▶ _WORK TASK_
Lines from the beginning of the entries up to and including the one with "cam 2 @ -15" must be duplicated word for word; leave out all others.

▶ _DATA RECORDS_
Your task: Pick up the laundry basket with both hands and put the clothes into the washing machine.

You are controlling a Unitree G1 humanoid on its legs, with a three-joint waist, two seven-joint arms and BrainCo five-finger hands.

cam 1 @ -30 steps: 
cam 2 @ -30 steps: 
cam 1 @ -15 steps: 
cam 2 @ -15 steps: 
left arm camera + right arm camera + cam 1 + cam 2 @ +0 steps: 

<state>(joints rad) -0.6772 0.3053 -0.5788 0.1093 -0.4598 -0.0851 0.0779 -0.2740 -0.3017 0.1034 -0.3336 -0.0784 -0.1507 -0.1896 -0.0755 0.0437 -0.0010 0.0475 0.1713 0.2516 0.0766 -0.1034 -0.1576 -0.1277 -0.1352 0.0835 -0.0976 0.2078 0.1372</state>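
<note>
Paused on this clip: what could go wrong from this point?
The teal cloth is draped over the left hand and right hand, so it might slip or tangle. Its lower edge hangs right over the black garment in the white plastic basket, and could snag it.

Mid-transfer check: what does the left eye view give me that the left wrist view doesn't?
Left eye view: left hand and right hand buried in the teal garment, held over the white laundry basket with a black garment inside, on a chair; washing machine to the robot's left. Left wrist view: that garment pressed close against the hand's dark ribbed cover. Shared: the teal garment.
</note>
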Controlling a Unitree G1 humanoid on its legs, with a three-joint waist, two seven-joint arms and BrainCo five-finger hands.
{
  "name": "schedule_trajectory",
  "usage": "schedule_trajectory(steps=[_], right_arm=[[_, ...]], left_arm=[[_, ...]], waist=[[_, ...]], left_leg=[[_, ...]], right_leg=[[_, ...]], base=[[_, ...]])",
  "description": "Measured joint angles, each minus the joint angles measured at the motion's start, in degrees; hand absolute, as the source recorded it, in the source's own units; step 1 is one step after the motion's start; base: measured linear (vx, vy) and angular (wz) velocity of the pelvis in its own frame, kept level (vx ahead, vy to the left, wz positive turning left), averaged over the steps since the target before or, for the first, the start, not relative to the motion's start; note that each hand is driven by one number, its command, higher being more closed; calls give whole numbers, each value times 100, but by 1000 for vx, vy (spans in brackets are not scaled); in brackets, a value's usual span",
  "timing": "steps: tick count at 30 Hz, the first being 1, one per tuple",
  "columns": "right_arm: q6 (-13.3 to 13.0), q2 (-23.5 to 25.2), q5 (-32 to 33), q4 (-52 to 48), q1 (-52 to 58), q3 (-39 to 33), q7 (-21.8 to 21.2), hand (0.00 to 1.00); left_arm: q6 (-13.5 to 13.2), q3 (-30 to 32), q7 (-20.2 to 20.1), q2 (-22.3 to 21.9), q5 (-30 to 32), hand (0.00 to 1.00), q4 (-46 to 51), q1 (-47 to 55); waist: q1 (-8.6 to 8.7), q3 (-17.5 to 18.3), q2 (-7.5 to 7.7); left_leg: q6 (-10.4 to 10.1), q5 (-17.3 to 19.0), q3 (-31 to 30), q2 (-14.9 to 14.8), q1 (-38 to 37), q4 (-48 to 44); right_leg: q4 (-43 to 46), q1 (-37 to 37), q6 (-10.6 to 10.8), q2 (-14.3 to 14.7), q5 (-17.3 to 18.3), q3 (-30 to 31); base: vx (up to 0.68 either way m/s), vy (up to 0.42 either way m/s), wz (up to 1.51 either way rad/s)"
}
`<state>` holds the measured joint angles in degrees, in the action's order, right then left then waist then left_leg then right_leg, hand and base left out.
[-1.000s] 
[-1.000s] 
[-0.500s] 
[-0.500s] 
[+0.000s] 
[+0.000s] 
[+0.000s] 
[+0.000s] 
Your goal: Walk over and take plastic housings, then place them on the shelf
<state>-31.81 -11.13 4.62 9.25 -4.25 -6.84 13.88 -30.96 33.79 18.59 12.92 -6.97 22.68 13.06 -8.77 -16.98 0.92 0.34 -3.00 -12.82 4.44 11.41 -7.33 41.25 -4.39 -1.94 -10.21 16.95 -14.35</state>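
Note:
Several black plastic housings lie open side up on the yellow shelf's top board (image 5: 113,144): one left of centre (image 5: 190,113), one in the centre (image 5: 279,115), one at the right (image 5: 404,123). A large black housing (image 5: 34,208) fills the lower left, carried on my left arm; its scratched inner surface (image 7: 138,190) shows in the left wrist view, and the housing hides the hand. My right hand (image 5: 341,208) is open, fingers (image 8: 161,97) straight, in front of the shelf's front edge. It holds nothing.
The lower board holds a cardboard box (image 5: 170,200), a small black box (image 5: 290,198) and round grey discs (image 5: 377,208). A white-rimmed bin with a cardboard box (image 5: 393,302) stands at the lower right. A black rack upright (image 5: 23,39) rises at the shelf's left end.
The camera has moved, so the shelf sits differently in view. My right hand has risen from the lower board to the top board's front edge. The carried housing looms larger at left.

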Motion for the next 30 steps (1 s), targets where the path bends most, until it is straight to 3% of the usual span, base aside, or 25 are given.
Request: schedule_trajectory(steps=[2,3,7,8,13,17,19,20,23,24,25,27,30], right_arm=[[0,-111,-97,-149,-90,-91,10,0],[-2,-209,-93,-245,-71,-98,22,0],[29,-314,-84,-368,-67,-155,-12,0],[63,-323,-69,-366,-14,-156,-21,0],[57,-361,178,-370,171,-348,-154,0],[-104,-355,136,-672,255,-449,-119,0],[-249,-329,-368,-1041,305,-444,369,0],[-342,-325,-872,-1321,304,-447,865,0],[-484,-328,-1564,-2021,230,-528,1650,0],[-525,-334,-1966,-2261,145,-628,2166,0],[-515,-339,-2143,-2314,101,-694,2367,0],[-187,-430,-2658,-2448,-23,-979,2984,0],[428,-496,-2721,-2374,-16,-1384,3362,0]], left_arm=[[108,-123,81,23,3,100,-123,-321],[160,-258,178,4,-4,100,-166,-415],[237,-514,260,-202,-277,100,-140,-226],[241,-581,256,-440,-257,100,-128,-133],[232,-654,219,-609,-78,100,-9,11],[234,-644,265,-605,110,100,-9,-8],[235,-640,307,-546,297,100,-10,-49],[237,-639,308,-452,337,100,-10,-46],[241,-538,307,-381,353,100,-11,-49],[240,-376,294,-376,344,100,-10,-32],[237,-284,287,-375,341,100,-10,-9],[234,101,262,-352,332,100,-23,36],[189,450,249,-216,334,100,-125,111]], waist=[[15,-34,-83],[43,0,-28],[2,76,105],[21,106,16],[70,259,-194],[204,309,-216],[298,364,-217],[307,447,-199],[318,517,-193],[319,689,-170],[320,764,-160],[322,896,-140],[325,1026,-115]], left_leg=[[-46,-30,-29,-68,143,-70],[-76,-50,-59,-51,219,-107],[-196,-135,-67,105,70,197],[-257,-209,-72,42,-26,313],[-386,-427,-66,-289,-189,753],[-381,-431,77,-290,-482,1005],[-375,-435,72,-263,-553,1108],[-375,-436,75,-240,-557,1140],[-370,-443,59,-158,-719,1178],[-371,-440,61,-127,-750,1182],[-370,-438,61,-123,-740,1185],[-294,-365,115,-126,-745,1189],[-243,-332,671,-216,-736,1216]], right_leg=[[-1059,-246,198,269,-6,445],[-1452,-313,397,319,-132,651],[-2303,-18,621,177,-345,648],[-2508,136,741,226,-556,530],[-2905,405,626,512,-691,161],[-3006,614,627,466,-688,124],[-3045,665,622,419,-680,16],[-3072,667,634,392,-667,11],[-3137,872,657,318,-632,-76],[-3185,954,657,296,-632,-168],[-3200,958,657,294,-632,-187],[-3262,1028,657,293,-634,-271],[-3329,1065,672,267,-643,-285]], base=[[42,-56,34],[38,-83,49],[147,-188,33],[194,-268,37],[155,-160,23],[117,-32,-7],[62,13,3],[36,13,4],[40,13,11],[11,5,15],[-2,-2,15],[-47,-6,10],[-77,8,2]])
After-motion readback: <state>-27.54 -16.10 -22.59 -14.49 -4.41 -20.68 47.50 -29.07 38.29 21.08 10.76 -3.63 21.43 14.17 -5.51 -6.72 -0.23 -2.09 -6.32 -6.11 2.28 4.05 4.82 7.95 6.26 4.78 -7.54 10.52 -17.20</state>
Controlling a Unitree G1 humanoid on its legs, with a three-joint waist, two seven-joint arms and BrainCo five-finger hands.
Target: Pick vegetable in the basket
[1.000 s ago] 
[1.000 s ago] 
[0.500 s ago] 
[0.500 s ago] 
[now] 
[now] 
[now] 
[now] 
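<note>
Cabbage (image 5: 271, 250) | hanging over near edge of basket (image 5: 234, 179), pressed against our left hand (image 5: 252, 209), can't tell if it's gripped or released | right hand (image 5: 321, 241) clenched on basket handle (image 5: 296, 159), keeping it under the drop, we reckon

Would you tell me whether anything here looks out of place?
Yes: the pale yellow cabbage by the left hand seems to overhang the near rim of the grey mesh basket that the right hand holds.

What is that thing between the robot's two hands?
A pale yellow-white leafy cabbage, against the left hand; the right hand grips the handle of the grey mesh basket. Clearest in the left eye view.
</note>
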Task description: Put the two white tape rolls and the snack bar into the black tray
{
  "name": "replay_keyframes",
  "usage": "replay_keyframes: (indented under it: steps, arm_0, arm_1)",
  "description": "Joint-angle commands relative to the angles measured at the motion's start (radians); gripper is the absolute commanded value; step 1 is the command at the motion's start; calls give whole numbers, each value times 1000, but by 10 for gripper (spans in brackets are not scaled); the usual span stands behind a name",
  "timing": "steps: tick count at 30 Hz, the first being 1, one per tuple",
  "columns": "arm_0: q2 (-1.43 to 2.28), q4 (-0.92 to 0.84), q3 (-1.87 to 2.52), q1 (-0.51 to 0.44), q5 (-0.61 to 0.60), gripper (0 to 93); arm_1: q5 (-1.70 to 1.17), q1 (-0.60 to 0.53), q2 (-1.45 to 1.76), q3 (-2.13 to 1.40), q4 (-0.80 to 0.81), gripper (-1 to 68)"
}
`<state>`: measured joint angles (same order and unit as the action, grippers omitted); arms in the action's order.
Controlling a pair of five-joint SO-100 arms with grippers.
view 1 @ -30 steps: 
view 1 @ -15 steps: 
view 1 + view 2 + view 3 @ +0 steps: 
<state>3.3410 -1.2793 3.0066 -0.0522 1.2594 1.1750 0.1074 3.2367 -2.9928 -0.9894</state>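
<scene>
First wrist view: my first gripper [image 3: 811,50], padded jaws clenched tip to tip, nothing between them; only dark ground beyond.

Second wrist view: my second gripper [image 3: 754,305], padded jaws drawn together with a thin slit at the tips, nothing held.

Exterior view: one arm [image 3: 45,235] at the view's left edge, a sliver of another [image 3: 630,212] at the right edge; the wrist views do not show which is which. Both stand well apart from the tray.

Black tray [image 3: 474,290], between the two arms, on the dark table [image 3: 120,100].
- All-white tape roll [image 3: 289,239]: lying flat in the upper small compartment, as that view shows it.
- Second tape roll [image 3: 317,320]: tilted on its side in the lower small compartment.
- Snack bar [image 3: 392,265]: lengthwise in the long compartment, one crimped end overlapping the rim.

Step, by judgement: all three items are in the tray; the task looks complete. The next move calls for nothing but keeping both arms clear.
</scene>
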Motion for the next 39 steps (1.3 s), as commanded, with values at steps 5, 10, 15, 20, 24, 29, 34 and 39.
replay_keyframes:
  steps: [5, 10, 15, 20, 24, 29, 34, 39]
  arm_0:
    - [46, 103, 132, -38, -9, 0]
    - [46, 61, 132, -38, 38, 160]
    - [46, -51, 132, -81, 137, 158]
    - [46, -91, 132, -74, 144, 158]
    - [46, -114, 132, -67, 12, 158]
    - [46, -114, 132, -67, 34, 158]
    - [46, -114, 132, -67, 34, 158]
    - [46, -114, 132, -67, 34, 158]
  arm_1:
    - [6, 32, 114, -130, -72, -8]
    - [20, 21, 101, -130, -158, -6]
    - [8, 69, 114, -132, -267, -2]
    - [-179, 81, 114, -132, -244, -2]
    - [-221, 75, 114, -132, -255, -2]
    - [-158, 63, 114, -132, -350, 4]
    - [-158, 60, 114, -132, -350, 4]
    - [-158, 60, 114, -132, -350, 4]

▶ _OUTPUT BELOW_
Your task: Pick up the laundry basket with both hands and put the clothes into the washing machine.

You are controlling a Unitree G1 humanoid on its legs, with a three-joint waist, two seven-joint arms and BrainCo five-finger hands.

cam 1 @ -30 steps: 
cam 2 @ -30 steps: 
cam 1 @ -15 steps: 
cam 2 @ -15 steps: 

Work on the exercise is now concluded.